◆ WHAT IS EXPECTED ◆
Give again, word for word, every line in the entries below from the line with "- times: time" up to and including the line with "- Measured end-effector", and no other line.

◆ ENTRIES SHOWN ◆
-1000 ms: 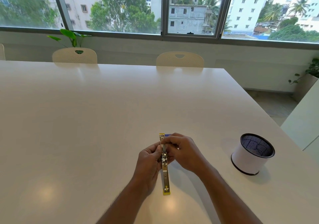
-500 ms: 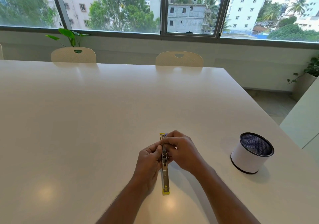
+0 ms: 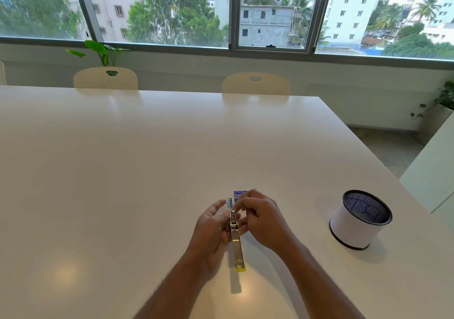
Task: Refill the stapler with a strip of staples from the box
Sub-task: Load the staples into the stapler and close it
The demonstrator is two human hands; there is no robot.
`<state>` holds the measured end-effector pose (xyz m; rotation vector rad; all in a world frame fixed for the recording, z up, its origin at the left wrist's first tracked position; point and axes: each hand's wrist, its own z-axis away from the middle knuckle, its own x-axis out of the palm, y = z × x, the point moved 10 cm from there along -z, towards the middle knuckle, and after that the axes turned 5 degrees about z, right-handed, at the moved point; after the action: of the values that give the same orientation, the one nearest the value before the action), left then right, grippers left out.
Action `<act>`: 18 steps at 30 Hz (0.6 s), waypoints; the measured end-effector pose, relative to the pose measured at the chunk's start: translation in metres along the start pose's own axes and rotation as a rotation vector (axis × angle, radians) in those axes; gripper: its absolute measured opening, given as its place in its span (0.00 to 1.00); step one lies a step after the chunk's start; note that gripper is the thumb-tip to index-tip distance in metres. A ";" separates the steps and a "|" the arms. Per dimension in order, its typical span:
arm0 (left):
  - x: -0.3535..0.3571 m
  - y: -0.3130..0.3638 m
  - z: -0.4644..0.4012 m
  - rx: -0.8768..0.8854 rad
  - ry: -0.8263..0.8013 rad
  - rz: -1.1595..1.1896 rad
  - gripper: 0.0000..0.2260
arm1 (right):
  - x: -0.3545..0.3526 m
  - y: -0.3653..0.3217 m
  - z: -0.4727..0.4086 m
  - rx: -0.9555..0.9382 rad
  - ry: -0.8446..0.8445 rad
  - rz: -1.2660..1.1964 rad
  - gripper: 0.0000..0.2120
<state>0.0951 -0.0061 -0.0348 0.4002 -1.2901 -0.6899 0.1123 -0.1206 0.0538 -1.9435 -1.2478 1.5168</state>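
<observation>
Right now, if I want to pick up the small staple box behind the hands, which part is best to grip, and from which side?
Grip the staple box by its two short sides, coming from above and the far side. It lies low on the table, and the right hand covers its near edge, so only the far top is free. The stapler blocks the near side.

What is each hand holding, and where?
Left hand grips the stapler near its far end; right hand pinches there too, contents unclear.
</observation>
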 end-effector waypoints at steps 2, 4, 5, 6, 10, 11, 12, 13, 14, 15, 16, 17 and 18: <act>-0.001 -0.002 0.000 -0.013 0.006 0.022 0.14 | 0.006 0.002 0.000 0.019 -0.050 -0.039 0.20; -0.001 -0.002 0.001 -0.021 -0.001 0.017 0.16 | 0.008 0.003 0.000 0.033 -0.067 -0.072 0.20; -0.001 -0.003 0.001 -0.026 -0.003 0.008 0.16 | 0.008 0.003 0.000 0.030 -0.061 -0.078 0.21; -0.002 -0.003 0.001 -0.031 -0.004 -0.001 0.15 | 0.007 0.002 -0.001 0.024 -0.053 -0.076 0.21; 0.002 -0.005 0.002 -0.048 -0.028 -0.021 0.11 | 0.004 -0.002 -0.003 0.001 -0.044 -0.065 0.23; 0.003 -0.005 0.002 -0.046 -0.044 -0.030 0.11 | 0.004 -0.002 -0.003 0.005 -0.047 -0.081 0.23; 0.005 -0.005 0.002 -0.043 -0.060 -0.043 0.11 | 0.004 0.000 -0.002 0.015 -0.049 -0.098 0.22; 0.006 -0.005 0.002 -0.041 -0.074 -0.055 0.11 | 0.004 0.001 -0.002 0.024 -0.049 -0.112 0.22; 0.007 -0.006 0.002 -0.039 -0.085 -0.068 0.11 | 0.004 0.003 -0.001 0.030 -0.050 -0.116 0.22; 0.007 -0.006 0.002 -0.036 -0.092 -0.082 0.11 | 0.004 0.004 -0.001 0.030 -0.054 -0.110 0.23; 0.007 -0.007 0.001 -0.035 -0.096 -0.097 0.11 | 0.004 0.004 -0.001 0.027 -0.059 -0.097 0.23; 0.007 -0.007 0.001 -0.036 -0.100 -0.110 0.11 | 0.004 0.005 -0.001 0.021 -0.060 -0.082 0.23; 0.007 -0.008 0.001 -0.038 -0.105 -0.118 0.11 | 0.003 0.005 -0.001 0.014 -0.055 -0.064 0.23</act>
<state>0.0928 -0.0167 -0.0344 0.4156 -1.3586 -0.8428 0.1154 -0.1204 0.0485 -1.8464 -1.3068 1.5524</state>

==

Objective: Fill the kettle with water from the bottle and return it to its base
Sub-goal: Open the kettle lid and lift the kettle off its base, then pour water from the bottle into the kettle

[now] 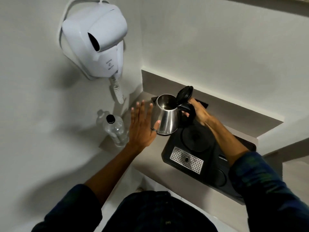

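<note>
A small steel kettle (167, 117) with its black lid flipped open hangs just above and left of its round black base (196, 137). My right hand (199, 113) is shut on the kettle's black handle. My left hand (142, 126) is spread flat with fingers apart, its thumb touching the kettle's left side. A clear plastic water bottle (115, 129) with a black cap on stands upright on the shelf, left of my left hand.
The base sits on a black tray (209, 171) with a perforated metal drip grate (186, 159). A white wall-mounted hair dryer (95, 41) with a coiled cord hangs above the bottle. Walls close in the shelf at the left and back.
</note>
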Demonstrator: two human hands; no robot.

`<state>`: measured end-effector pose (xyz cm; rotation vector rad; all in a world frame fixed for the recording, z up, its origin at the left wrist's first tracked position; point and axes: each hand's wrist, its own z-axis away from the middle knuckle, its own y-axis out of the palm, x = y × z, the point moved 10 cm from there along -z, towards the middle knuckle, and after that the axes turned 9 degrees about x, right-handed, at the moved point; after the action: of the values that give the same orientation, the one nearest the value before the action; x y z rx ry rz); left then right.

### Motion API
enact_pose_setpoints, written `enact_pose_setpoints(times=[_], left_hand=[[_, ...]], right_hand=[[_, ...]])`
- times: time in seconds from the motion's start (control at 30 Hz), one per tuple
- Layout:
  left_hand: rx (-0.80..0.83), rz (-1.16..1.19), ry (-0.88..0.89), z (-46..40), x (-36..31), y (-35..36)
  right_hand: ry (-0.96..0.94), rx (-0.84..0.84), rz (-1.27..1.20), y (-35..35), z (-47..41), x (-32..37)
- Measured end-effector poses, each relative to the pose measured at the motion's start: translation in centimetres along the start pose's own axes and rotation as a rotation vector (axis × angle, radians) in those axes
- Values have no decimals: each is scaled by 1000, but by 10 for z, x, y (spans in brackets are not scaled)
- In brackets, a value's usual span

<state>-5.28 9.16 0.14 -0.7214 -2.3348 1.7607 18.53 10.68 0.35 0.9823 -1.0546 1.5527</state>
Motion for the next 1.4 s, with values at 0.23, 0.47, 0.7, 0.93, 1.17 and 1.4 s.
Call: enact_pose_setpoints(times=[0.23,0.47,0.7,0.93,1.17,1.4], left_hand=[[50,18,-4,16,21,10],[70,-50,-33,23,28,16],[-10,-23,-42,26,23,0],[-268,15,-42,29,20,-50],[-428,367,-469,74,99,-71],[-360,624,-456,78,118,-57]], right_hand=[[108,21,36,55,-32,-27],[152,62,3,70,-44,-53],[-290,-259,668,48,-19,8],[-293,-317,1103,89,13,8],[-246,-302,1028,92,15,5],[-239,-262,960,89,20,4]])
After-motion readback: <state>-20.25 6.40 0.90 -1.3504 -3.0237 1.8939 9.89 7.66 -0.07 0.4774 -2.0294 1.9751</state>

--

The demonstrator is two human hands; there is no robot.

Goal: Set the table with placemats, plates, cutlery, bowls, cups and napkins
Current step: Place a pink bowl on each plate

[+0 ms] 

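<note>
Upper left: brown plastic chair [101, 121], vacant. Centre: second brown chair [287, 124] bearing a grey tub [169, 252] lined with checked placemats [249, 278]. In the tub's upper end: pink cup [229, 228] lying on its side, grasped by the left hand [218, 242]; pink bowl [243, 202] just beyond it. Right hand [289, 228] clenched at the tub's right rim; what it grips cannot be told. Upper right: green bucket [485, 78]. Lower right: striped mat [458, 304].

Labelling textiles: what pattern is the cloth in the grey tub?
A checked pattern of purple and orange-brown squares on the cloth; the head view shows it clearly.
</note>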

◆ SOLUTION TO THE PROBLEM ◆
- times: time in seconds from the motion's start (control at 30 Hz), one per tuple
- Layout:
  left_hand: rx (-0.80..0.83), rz (-1.16..1.19), ry (-0.88..0.89), z (-46..40), x (-36..31), y (-35..36)
  right_hand: ry (-0.96..0.94), rx (-0.84..0.84), rz (-1.27..1.20), y (-35..35), z (-47..41), x (-32..37)
- Measured end-effector poses, each relative to the pose measured at the motion's start: translation in centimetres along the start pose's own axes and rotation as a rotation vector (axis × angle, radians) in those axes

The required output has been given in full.